With the material below, print exactly the lines between the line holding "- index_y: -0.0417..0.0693" and the line holding "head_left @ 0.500", inclusive. Add nothing else.

□ □ □

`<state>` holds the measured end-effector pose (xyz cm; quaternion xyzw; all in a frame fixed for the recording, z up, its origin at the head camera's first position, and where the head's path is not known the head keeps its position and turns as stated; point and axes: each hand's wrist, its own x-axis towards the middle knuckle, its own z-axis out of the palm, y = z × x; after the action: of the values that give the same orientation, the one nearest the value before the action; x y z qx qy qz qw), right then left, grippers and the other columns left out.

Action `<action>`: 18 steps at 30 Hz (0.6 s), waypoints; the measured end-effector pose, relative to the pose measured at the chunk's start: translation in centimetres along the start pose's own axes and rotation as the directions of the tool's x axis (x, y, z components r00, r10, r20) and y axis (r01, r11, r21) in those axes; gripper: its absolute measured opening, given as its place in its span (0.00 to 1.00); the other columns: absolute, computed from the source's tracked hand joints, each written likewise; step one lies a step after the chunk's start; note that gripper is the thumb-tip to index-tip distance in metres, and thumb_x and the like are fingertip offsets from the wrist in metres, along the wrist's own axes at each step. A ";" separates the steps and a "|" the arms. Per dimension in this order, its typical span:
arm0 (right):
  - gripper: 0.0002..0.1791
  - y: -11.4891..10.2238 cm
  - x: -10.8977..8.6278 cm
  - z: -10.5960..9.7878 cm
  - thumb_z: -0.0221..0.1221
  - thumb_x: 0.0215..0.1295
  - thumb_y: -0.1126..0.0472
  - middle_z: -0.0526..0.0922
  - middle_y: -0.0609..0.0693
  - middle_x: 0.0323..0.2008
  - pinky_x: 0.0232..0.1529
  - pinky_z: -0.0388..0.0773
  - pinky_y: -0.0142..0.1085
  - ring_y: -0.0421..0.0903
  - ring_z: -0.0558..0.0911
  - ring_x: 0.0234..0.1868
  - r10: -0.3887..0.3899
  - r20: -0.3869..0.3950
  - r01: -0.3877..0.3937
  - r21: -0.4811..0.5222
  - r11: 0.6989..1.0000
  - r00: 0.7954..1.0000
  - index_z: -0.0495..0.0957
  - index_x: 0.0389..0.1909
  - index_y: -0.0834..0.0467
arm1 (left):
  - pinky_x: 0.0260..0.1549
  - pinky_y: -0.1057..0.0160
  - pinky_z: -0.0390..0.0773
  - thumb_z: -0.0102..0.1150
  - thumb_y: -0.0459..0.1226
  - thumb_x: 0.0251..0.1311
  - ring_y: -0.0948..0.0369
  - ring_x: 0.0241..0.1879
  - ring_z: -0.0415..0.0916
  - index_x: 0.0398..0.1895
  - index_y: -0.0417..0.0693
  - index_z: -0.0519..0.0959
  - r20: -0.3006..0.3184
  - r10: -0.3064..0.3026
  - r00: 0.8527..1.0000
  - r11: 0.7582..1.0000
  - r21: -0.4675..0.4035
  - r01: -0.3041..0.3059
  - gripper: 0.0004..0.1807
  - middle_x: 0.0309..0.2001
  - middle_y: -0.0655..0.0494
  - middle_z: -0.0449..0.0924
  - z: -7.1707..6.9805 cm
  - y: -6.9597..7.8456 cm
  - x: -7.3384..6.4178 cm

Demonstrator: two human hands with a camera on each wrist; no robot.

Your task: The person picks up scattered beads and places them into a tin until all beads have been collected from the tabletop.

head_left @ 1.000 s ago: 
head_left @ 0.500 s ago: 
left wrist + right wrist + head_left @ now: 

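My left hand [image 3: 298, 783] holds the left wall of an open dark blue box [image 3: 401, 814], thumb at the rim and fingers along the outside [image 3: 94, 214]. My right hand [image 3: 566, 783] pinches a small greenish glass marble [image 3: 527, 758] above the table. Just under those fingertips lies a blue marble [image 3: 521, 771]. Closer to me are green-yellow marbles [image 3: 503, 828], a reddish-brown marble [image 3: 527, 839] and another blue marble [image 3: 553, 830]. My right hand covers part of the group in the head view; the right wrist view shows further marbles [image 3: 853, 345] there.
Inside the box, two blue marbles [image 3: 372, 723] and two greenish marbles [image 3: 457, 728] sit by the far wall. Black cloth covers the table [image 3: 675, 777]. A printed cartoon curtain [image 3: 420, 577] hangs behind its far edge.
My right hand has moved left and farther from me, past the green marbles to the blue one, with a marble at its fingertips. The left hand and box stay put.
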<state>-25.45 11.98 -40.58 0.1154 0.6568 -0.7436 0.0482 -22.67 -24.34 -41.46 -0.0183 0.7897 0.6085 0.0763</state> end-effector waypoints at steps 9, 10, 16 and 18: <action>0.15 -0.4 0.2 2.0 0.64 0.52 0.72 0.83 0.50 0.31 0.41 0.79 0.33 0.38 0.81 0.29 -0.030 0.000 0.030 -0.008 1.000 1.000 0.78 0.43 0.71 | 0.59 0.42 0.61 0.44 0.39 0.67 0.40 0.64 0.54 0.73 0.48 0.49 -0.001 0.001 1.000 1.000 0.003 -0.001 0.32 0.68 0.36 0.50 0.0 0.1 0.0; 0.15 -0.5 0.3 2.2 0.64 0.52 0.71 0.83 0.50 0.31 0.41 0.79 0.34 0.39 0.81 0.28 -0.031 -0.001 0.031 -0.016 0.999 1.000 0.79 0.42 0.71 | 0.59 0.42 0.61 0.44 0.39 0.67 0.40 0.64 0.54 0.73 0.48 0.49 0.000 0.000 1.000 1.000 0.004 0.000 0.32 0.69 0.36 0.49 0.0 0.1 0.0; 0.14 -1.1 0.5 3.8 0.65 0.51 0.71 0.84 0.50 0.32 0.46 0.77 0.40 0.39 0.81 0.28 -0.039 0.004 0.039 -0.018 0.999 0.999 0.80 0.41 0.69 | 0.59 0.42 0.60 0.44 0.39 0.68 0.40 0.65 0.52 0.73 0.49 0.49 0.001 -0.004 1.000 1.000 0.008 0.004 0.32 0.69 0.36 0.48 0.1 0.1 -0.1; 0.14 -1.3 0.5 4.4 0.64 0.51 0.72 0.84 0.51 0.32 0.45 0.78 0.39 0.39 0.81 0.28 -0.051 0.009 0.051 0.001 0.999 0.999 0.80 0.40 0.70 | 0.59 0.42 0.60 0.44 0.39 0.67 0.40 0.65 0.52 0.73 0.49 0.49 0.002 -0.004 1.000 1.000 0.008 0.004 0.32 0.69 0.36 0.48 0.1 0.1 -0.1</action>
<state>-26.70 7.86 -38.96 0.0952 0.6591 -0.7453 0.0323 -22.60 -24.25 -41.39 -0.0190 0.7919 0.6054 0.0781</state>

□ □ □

**EXERCISE OUTPUT**
  - index_y: -0.0417..0.0693
  - index_z: -0.0519..0.0959
  - r20: -0.3006..0.3184
  - r10: -0.3064..0.3026
  - r00: 0.8527..1.0000
  - r11: 0.7582..1.0000
  - r21: -0.4675..0.4035
  - r01: -0.3041..0.3059
  - gripper: 0.0004..0.1807
  - middle_x: 0.0309..0.2001
  - middle_y: -0.0655..0.0494
  - middle_z: -0.0449..0.0924
  - z: -7.1707..6.9805 cm
  - y: -6.9597..7.8456 cm
  - x: -7.3384..6.4178 cm

Demonstrator: two human hands with a camera on each wrist; no robot.

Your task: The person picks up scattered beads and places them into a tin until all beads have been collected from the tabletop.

head_left @ 1.000 s ago: 
head_left @ 0.500 s ago: 

For this exercise, nothing more remains to be done.